Na OMS, o padrão americano foi repetido. O governo dos EUA iniciou uma série de ataques contra o diretor-geral Tedros Ghebreyesus o acusando justamente de aceitar a influência chinesa. Ainda que a agência tenha falhado na gestão da pandemia, seu alerta foi lançado ao mundo cinco semanas antes de Trump admitir a gravidade da crise e iniciar medidas.

Aproveitando-se do contexto e do início do vírus ter sido identificado na China, o governo americano proliferou uma campanha com o objetivo de minar a credibilidade da OMS e de Pequim. O golpe final foi dado na sexta-feira passada, quando Trump anunciou que estava rompendo com a agência.

Existe, de fato, um processo nos bastidores para redesenhar a nova ordem internacional pós-pandemia. Os Estados Unidos, a fim de isolar a China, rival comercial, articulam um G7 ampliado como uma espécie de novo centro do poder. Mas, desta vez, composto apenas por seus principais aliados.

Na semana passada, o presidente americano, Donald Trump, fez dois anúncios que compõem uma reação: a organização de um G7 com novos países convidados e sua ruptura com a OMS, por supostamente estar aliada aos chineses.

Para fontes diplomáticas ouvidas pela coluna, Trump está tentando criar uma frente para conter a China e, para isso, precisa estabelecer novos organismos ou fóruns internacionais. É nesse sentido que vem a proposta da Casa Branca por uma reunião do G7 com Índia, Brasil, Austrália, Coreia do Sul e Rússia.
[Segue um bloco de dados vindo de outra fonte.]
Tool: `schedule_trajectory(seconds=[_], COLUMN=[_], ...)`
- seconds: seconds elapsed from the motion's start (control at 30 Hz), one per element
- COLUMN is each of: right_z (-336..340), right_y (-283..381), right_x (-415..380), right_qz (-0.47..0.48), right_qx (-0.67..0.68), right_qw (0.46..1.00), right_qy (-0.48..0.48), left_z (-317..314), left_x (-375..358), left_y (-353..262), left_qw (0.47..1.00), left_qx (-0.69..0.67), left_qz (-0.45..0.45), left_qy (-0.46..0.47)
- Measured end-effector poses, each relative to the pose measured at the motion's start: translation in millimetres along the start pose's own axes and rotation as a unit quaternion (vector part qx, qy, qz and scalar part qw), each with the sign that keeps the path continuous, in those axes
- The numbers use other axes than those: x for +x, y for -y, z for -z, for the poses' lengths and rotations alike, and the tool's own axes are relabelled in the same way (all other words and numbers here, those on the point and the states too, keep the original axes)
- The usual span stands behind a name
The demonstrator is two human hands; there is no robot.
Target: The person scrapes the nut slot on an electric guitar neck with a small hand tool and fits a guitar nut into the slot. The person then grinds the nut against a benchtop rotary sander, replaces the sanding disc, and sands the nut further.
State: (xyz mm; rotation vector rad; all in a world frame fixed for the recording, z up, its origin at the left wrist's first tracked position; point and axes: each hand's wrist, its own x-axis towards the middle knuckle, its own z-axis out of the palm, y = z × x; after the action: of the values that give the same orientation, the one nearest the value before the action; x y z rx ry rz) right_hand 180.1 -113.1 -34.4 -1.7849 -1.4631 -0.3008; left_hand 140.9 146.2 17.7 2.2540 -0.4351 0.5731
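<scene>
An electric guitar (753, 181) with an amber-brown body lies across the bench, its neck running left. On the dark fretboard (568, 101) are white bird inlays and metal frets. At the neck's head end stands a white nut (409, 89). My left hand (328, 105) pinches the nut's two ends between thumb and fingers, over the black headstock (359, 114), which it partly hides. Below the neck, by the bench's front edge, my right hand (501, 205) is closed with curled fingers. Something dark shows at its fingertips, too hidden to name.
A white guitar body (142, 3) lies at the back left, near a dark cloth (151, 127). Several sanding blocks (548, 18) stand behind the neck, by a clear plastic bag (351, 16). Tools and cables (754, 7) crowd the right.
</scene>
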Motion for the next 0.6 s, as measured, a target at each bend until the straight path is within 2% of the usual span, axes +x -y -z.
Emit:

Trump, ao fazer o anúncio, deixou claro que o G7 estava "obsoleto" e que precisaria ser recriado.

No fundo, porém, sua manobra foi interpretada de outra maneira: o esvaziamento não é do G7, mas do G20, fórum onde os americanos precisam dividir o espaço com a China.

Não é por acaso, sinalizam negociadores, que desde o início da pandemia o G20 tem sido inoperante e vazio. Diversas reuniões terminaram sem uma declaração final, vetadas pelos EUA num passo deliberado para minar sua influência.

Chanceler abordou "nova ordem" em reunião com Bolsonaro

O chanceler brasileiro Ernesto Araújo já havia feito uma sinalização neste sentido na reunião de ministros com Bolsonaro do dia 22 de abril, liberada pela Justiça. Naquele momento, ele indicava como de fato uma nova ordem estava sendo desenhada. E apostava como o Brasil poderia fazer parte do grupo de países que ajudariam a desenhar essa nova estrutura.

Em encontros internacionais e artigos, o chanceler também tem aproveitado para alertar ao mundo sobre o risco de um "plano comunista" infiltrado em organismos internacionais.